4. Import data in Tableau Public: In the Tableau Public, I imported the two data packages separately: In the Film_Permits_ Category, I visualized data in a hierarchy storytelling way which analyzed shooting situations from Category to SubCategory; In Film_Permits_ Zip-code, I made a geographic map based on Zip-code.

5. Integrate maps into the same dashboard: In the Film_Permits_ Category, I integrated 4 maps into the same dashboard as whole storytelling. 

6. Save files separately  

RESULTS

Film_Permits_ Category

In the Category data package, I want to explore what is the major category and SubCategory of film permits and when is the busy time for them. I created four data maps to explore these two questions in a hierarchy storytelling way: analyze the data from the category to the subcategory. 

1. What is the major category and SubCategory of film permits?

For studying the proportion of the category of film permits, I selected the Pie Chart as the format to present the result. From this pie chart, it is easy to find out that the portion of Television is far away from the other categories.

Also, I used the Bar Chart to visualize the proportion of the subcategory in each month to find out the which kind of Television takes the greatest number. From this chart, it is obvious that Television-Episodic is almost more than other subcategories in every month.

Proportion of Categories & Proportion of TV SubCategories

2. When is the busy time for film permits?

Based on Category (Subcategory) analysis, I used the Line Chart to express how the frequency of Television and Television-Episodic change with months and when is the busiest time for them. From the charts, we can see the trend of both of them are similar, and they reached the highest number in October. Also, the data in April 2019 is not completed so the declining trend at that time is unvalued. 

Frequency of TV and TV Episodic Shooting Annually

Film_Permits_ Zip-code

Which borough has most film permits?

For studying the distribution of each shooting categories on the different borough, I took Borough, Category and Zip-code as the variables for the map visualization. I also rearrange units of the chart by their amount and distribution density from top to down and also left to right. 

Film Permits Locality

DESIGN CRITIQUE & REFLECTION

In the dashboard of Film_Permits_ Category, I displayed four maps in order to demonstrate the data analysis. However, the numbers of colors are too many, and even some of the colors look similar, for example, Made for TV/mini-series and Magazine Show have the similar green colors in the subcategory proportion chart. Therefore, I think it may be unfriendly for some color blindness users. 

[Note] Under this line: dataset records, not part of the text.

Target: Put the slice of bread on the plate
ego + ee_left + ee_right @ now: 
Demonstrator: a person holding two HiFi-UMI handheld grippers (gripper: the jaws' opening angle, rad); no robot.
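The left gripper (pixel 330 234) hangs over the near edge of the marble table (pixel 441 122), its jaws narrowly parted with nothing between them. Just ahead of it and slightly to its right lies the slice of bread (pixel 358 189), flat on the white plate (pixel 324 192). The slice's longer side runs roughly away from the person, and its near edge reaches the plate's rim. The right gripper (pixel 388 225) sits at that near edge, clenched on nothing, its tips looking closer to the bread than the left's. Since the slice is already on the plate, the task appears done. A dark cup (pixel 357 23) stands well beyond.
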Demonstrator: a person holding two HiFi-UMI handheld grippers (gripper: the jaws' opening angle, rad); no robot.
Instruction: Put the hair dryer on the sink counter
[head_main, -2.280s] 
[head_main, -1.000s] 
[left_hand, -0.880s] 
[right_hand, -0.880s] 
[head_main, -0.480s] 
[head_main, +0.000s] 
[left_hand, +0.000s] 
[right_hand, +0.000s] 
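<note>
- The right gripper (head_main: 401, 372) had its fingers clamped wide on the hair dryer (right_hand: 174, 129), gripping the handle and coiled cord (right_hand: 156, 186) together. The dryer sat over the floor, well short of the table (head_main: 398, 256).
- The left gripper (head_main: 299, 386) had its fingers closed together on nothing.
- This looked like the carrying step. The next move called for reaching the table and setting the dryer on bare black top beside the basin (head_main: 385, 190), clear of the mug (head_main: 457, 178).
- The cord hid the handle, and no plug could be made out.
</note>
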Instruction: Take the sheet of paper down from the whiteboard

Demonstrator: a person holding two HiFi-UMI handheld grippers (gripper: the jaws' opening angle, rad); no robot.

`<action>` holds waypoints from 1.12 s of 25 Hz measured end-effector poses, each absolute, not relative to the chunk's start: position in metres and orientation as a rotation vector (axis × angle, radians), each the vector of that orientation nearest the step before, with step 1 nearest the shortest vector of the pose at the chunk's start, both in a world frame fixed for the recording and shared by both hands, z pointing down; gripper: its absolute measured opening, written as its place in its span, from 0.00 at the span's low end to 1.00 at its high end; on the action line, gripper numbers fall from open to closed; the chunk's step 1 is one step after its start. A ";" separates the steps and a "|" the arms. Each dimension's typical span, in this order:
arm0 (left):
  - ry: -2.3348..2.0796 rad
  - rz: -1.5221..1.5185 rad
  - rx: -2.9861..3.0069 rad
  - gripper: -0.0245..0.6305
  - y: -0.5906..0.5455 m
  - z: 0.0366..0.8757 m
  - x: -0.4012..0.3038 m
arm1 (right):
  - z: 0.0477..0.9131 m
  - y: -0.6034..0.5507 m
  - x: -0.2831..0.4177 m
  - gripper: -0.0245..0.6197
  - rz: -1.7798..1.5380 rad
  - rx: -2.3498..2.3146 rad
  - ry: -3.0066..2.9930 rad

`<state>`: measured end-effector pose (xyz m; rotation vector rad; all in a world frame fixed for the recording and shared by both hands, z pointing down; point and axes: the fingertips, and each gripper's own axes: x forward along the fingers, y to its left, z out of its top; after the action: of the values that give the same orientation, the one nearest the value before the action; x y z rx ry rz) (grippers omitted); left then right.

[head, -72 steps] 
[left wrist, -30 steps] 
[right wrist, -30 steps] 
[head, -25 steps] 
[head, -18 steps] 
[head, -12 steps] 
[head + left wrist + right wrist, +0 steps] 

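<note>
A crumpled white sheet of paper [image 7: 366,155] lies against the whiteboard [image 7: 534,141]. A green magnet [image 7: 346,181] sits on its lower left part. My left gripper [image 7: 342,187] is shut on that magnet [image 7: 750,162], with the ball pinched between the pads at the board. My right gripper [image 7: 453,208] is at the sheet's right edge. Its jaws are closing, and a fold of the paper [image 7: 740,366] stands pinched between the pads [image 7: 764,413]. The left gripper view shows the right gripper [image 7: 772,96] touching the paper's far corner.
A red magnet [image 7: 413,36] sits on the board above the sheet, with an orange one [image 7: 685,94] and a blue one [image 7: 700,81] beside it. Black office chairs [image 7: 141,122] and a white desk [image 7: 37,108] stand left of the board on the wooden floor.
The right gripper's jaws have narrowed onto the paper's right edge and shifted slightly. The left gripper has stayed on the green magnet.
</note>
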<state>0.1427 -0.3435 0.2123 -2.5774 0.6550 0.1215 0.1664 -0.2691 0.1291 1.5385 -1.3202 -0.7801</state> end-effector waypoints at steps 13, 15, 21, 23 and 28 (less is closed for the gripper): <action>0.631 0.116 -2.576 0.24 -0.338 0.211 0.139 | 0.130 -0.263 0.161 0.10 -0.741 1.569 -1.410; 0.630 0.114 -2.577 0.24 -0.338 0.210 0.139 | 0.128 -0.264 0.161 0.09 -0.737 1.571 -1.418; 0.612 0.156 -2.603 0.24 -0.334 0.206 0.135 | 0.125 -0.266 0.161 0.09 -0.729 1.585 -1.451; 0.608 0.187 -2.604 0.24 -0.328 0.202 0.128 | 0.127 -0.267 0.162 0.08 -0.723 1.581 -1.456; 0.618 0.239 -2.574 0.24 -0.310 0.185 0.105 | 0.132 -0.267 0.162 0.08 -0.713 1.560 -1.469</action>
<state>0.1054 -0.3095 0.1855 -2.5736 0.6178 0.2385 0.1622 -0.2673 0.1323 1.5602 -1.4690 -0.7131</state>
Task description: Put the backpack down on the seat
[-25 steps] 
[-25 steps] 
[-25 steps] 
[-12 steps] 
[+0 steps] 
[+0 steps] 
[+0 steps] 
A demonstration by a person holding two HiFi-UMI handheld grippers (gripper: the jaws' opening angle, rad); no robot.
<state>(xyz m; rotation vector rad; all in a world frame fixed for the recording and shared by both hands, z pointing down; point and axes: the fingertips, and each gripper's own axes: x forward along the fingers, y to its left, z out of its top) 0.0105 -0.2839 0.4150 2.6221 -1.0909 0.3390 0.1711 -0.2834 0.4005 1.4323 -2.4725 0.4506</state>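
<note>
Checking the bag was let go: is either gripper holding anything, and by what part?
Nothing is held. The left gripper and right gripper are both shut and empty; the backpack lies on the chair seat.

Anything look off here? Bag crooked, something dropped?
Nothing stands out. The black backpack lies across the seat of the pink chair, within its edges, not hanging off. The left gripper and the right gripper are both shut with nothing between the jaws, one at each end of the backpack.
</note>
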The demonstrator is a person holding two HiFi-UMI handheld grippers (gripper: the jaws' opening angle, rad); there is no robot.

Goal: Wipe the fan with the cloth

In addition, four of the charts represent the same story so the colors of them should be unified when they represent the same objects. For example, Television-Episodic in Bar Chart is light blue but it turns orange in the last Line Chart, and the color differences could make audiences feel confused. Meanwhile, the number of colors which is more 10 kinds overload the data expressions, so I think the small number of categories could be represented by the same gray color to reduce the visual burden and highlight the most valuable information.